• [What the task asks]: Stop after the line with "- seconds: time". Up to that point, output every line of the listing below exactly from the first one onward, skipping pictures.

• [Source data]:
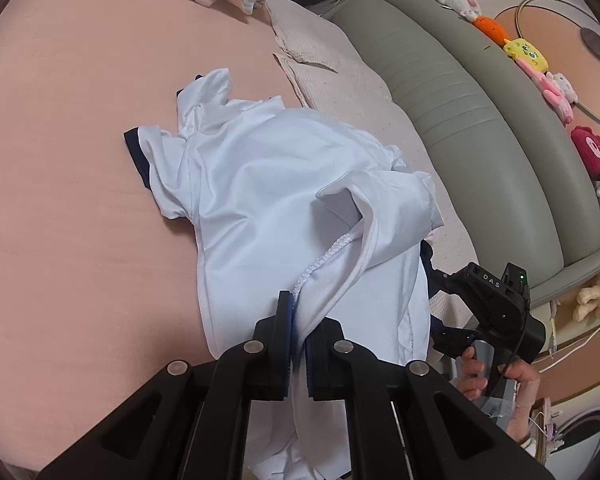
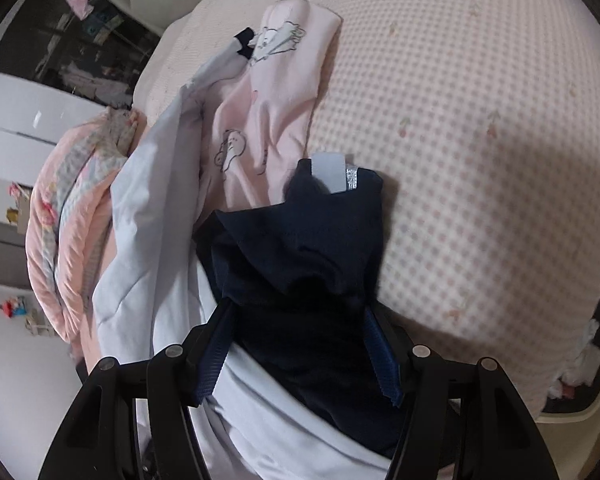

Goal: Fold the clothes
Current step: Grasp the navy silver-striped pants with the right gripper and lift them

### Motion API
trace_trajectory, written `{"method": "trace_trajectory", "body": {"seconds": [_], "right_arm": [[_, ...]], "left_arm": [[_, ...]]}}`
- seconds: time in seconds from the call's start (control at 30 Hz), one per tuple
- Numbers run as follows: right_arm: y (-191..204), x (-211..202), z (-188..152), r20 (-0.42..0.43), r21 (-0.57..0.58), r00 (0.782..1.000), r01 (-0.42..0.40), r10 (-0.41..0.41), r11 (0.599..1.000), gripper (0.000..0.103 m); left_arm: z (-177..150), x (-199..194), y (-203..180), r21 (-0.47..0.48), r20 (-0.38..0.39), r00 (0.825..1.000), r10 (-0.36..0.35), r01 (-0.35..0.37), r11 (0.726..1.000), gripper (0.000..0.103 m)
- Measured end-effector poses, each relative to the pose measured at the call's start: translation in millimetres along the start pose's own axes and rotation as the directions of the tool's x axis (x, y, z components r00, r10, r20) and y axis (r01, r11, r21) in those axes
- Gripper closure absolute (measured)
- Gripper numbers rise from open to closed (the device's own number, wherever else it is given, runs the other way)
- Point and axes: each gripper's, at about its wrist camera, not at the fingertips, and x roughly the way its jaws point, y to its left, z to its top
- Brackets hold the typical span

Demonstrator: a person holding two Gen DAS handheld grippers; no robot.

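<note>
A white shirt (image 1: pixel 268 184) with navy sleeve trim lies crumpled on the pink bed sheet (image 1: pixel 60 200). My left gripper (image 1: pixel 298 320) is shut on the shirt's near hem, white cloth pinched between its blue pads. My right gripper (image 1: pixel 444 312) shows at the shirt's right edge, held by a hand. In the right wrist view my right gripper (image 2: pixel 300 316) stands wide open, with the shirt's navy collar part (image 2: pixel 300 264) bunched between its fingers. The white shirt body (image 2: pixel 148 240) runs off to the left.
A pink printed garment (image 2: pixel 276 92) lies beyond the navy cloth on a checked pink pillow (image 2: pixel 480 120). A grey padded headboard (image 1: pixel 460 120) with several plush toys (image 1: pixel 528 54) runs along the right. A pink quilt (image 2: pixel 68 216) is bunched at the left.
</note>
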Motion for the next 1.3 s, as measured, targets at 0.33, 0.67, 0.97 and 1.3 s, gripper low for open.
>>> {"method": "trace_trajectory", "body": {"seconds": [0.33, 0.67, 0.97, 1.3], "right_arm": [[-1.5, 4.2, -5.1, 0.075, -0.005, 0.997, -0.027, 0.027, 1.0, 0.061], [31.7, -15.6, -12.5, 0.138, -0.289, 0.99, 0.05, -0.01, 0.956, 0.09], [83.5, -18.4, -18.5, 0.054, -0.496, 0.995, -0.044, 0.081, 0.867, 0.092], [89.1, 1.7, -38.4, -0.055, -0.49, 0.987, -0.158, 0.15, 0.857, 0.092]], "left_arm": [[-0.9, -1.4, -3.0, 0.029, -0.005, 1.0, 0.021, -0.021, 0.999, 0.099], [-1.2, -3.2, -7.9, 0.055, -0.013, 0.999, 0.04, -0.039, 0.998, 0.099], [5.9, -16.5, -15.3, 0.098, 0.016, 0.997, 0.078, -0.08, 0.992, 0.099], [13.2, -44.5, -42.5, 0.273, 0.086, 0.97, 0.227, -0.242, 0.931, 0.097]]}}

• [Solution to this task]:
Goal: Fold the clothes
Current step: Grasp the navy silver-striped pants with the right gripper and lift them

### Motion API
trace_trajectory, written `{"method": "trace_trajectory", "body": {"seconds": [_], "right_arm": [[_, ...]], "left_arm": [[_, ...]]}}`
- seconds: time in seconds from the call's start (control at 30 Hz), one per tuple

That is the entire output.